* What the task asks: One figure is wanted here: how many lines in the entries hold the word "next".

* Entries provided:
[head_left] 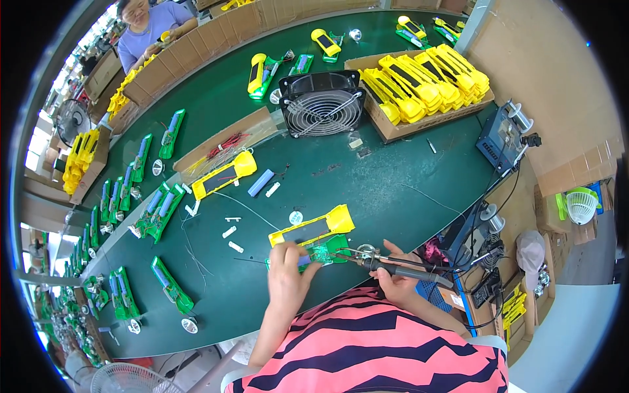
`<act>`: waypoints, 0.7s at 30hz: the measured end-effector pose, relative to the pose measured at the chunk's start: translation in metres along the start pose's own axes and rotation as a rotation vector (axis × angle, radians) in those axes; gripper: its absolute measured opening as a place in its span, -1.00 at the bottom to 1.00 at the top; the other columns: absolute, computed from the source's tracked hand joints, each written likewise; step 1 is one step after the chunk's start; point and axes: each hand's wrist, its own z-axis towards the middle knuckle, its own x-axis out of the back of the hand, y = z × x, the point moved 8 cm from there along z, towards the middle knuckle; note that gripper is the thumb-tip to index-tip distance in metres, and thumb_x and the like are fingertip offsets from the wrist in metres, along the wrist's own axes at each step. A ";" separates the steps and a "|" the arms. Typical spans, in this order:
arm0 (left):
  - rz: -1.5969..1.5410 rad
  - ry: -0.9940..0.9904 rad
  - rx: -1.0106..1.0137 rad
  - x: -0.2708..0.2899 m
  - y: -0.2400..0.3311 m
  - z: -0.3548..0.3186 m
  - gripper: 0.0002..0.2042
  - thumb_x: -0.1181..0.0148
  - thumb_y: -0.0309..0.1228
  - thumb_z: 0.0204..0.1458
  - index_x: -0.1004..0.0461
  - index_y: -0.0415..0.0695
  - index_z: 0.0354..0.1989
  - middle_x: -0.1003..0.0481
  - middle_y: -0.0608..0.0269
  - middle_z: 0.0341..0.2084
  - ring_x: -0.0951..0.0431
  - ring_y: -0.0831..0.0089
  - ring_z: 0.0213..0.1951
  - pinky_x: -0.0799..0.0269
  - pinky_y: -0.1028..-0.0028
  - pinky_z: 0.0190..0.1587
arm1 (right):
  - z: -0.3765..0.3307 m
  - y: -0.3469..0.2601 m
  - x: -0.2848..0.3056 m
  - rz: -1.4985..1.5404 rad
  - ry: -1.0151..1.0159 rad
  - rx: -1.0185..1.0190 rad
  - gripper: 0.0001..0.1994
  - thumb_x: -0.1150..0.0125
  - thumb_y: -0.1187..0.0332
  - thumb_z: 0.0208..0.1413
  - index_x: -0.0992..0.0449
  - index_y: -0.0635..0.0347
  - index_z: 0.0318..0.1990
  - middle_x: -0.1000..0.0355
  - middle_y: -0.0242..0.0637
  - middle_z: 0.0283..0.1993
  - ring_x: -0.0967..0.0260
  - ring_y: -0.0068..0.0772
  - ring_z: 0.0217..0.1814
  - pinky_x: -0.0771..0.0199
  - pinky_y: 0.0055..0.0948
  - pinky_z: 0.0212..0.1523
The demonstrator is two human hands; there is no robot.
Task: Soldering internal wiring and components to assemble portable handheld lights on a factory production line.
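In the lower centre of the frame, the left hand point(287, 274) closes its grip on the green circuit board point(325, 249) and presses it to the green surface point(393, 183), so it stays steady. Right of it, the right hand point(398, 278) grips a soldering iron point(393, 267), tip at the board.

Two hands, the left hand point(288, 275) and the right hand point(396, 278); one soldering iron point(400, 267); one black fan point(322, 103) beyond them; one cardboard box point(393, 128) of yellow casings.
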 end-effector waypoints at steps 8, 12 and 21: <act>0.444 0.074 -0.045 0.043 -0.018 -0.007 -0.93 -0.20 -0.50 -0.23 -0.48 -0.17 -0.52 -0.43 0.11 -0.38 -0.45 0.25 -0.36 -0.38 0.38 -0.42 | 0.003 -0.002 -0.006 -0.045 -0.043 0.015 -0.83 -0.16 0.49 -0.12 -0.40 0.22 -0.30 -0.44 -0.34 -0.58 -0.44 -0.49 -0.44 -0.18 -0.10 0.09; 0.230 0.112 -0.330 0.027 0.020 -0.015 -0.70 -0.18 -0.58 -0.33 -0.51 -0.12 -0.31 -0.41 0.16 -0.31 -0.43 0.26 -0.29 -0.36 0.41 -0.31 | 0.000 0.005 -0.008 -0.025 -0.047 -0.025 -0.84 -0.15 0.48 -0.10 -0.42 0.23 -0.30 -0.44 -0.36 -0.61 -0.44 -0.50 -0.46 -0.15 -0.11 0.11; 0.160 -0.057 -0.370 -0.010 0.022 -0.022 -0.73 -0.13 -0.56 -0.34 -0.47 -0.19 -0.34 -0.34 0.28 -0.52 -0.40 0.40 -0.48 -0.31 0.45 -0.44 | 0.005 0.000 -0.004 0.010 -0.013 -0.070 -0.86 -0.16 0.49 -0.10 -0.43 0.28 -0.33 -0.44 -0.32 -0.60 -0.44 -0.52 -0.47 -0.11 -0.10 0.14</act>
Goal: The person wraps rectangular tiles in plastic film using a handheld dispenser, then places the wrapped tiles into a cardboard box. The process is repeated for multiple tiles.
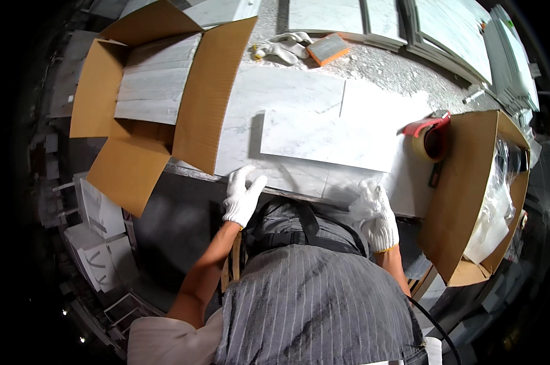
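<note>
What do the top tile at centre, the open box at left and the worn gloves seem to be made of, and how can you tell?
Top tile: probably marble, or marble-look ceramic; smooth, white with grey veining.
Open box: likely corrugated cardboard, matte brown, with stiff folded flaps.
Worn gloves: knitted yarn, matte, with ribbed cuffs; cotton or synthetic, I cannot tell.

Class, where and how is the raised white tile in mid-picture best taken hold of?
Probably by its two short ends at once, coming in from left and right. The tile is a flat, long rectangle lying over other tiles; the shadow beside its left end suggests a raised edge to catch. Clear plastic by its long edge nearest the person makes that side less handy.
</note>
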Demonstrator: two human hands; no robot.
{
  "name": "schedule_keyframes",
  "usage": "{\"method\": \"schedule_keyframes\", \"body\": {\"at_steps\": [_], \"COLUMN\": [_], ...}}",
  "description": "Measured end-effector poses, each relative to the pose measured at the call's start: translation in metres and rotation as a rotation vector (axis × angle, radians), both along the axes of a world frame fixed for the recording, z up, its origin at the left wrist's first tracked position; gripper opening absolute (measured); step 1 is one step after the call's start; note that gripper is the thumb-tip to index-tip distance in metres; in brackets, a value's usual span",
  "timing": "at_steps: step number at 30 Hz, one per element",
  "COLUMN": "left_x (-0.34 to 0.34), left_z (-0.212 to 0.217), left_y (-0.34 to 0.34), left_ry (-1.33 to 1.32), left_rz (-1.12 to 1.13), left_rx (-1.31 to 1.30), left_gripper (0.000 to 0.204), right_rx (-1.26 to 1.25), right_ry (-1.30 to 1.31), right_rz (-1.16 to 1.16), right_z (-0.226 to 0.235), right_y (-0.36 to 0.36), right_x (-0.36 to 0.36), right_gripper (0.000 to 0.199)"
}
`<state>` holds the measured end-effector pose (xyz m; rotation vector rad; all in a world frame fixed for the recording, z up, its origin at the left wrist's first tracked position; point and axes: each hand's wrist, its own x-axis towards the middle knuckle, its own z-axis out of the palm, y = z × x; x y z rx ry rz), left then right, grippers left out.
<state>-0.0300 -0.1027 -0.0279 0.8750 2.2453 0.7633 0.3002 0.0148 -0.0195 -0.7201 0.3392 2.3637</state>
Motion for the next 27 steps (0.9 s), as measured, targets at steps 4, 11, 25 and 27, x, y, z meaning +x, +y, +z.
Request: {"method": "schedule_keyframes", "body": {"at_steps": [4,11,25,27], "left_x": [-0.004,0.003,0.073,0.063], "left_z": [0.003,0.035,0.062,0.016], "left_y": [-0.004,0.008,0.093,0.095], "left_ry": [-0.321,-0.753,0.269,0.467], "left_rz": [0.120,0.195,-0.696,-0.790], "left_rx": [-0.019,-0.156,0.534,0.537], "left_gripper": [0.047,0.040,0.028,0.026], "right_rx": [0.035,0.268,2.228,1.265], "right_ry": [-0.572,-0.587,-2.046,-0.795], "right_rz": [0.249,0.353,0.317,0.282], "right_z": [0.064,0.124,0.123,0.130], "right_y": [0.023,0.077,0.300,0.219], "right_x": [-0.039,-0.044,-0.093,-0.125], "right_gripper": [0.024,0.030,0.047,0.049]}}
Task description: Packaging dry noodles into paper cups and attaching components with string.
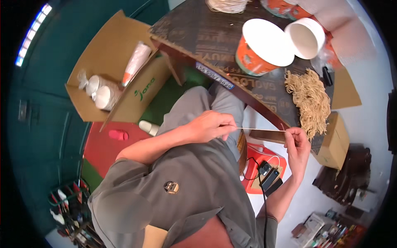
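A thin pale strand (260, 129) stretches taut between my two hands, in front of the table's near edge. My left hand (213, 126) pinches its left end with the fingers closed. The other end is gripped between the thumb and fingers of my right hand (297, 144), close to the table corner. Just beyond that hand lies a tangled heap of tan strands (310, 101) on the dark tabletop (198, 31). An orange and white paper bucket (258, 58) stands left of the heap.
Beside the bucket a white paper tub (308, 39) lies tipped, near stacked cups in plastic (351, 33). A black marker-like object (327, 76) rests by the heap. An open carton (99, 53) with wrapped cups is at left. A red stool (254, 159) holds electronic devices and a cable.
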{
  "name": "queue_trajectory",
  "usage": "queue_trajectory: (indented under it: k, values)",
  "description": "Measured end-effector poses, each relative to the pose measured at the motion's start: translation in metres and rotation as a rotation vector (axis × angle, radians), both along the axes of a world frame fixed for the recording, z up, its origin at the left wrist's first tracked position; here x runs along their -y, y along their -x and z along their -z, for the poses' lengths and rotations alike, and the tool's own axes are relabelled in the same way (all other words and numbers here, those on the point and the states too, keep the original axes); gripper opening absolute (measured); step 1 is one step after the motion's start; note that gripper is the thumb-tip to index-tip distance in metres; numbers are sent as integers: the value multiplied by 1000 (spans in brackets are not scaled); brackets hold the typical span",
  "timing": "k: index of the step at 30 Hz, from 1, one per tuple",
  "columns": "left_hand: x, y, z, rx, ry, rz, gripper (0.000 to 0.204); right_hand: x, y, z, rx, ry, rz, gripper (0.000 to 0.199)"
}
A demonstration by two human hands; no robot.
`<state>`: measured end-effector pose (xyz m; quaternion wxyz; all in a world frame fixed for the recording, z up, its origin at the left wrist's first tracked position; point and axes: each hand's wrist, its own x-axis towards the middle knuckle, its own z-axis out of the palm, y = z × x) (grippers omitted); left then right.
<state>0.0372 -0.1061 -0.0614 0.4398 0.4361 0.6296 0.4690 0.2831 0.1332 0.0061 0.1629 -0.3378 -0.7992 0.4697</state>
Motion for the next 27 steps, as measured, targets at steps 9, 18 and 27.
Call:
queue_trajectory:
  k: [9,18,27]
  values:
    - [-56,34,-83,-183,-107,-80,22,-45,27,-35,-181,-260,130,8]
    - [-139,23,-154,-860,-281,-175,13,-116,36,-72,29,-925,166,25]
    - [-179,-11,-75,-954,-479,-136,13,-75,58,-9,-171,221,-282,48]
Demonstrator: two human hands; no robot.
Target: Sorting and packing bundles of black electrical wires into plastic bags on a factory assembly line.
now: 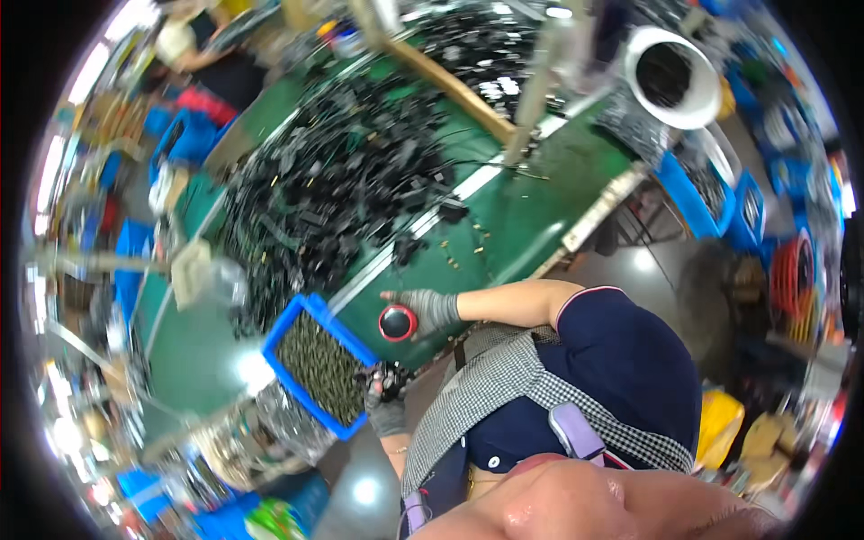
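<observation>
Nearest to me, below my checked apron (504, 387), my left hand (385, 407) in its grey glove is clenched around a small bunch of dark parts (389, 378). They are too blurred for me to tell their kind. That grip sits just beside the near corner of the blue bin (286, 326), which stands at the edge of the green tabletop (513, 216). The bin is filled across its floor with a bed of small dark and brassy pieces (319, 364). A little farther out, my right hand (427, 310), also gloved, is closed on a round black thing with a red rim (397, 322), holding it over the tabletop's near edge, just beyond the bin. So both grips are grasping something, neither released. As I judge it, a fair share of the work is already done, since the bin is well stocked. Much more is left, though: beyond my hands a big tangled heap of black cables and plugs (342, 180) covers most of the tabletop, and a few loose brassy bits (468, 243) lie scattered beside it. Farther on, a wooden bar (450, 85) crosses the surface with more black parts behind it. A white bucket (697, 108) and blue crates (688, 202) stand off to the right, and another person (207, 54) works at the far left end.
</observation>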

* Result below: 2